I tracked down Scottish Labour's London MSP candidate
TO Lewisham Town Hall, south London, there – somewhat improbably – to try and bump into Scottish Labour's candidate for Caithness at next year's Holyrood election.
Some context: Labour have been taking pelters for selecting Eva Kestner, a councillor in London, as their candidate for the Highland seat.
Her current patch is around 700 miles away from the constituency she supposedly wants to represent.
Of course, Kestner knows she has about as much chance of becoming the MSP for Caithness, Sutherland and Ross as I do of becoming pope. Which is to say, remote but not completely impossible.
But that's not what she told me on Wednesday evening. We'd yet to hear from the woman herself despite her taking a fair pasting on social media for being 'parachuted' into the seat last week.
So we decided I'd go out to Lewisham Town Hall for the next annual general meeting of the council, to see if I might be able to grab Kestner for a quick interview while she was heading in.
Eva Kestner is a Labour councillor in London ... running to be an MSP in Caithness, 650 miles away. 🥀
We approached her in London, where she squirmed through questions about the biggest issues facing Caithness - and denied being a paper candidate. pic.twitter.com/4K7DB0ihAQ — The National (@ScotNational) May 8, 2025
I got off the train and immediately saw a Portobello Brewing Pubco boozer, the Catford Bridge Tavern. Brilliant, I thought, there's a Scottish link right there. Sadly, I later found out that the titular Portobello refers to a part of London, not the sandy bit of Edinburgh.
As I got closer, I spied a solicitor's office under the name 'Morrison and Spowart'. How Scottish can you get? Catford was feeling more and more like home with every step I took.

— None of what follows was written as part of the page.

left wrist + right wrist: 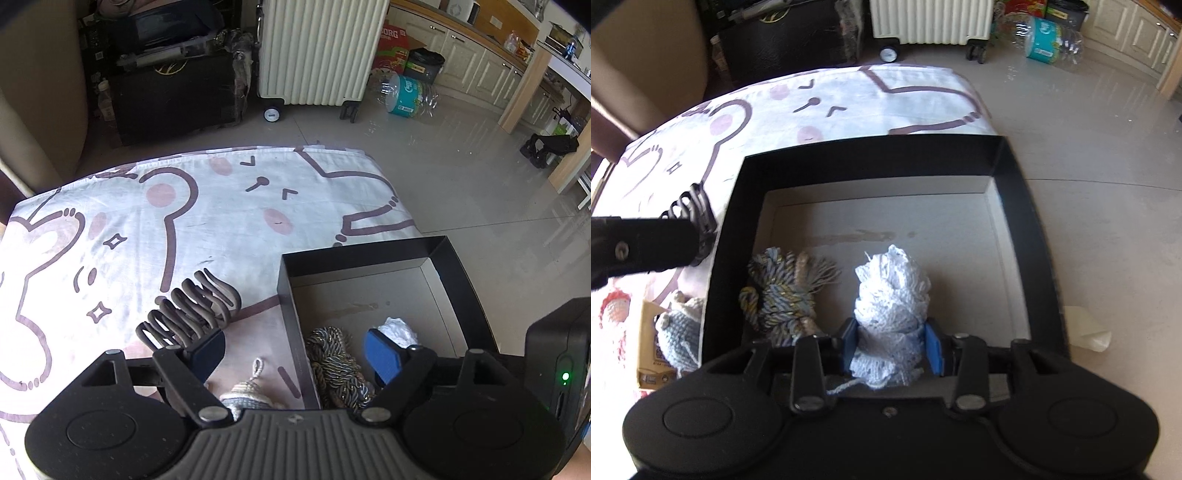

Perhaps there was some Passport to Pimlico thing going on and Lewisham was actually an exclave of Scotland according to some long-lost treaty from the Wars of Independence. Robert the Bruce used to own property in Tottenham before Edward II nicked it off him, after all.
The prospect of some ancient thane of Catford rattling around my mind, I got to the building and was roused from my daydreams by a small protest which had assembled outside the town hall.
READ MORE: SNP national secretary 'threatens' members amid 'stitch up' claims
They were there to protest Labour's benefits cuts. Lewisham, for the uninitiated, is effectively a one-party state. There is just one opposition councillor, a lonely Green.
I asked around a bit to see if anyone had ever heard of Eva Kestner. Blank looks all round.
A very pushy man tried to sell me a Trotskyist newspaper and produced a card machine when I told him I unfortunately had no cash. He said we thought we should have a general strike and I found myself very much in agreement if it meant he'd take the day off.
Just as I was beginning to lose hope, I felt that instant twinge of recognition as I spied someone out the corner of my eye. Was that … ? Could it be that woman in pink smoking a fag … ?
'Eva!' I shouted, practically running up to her. She had just tossed the dowt and was heading back inside. I began filming, slightly breathless.
Kestner, to her credit, was more game than I'd been expecting. She answered all the questions I put to her and didn't tell me to do one, which is what I'd have done in her shoes.
She insisted she was a 'serious candidate', which given the ridiculousness of our interaction, I think we both knew was a lie. Her local connections? She 'worked for MSPs up there' back in the day.
Game, yes. Convincing, less so. But that is a matter for the good people of Caithness.
When Kestner ran for the equivalent seat in last year's Westminster election, they rewarded her with 3000 votes. She'd have had to double that just to get into second place.
I don't think she'll be hiring a moving van any time soon.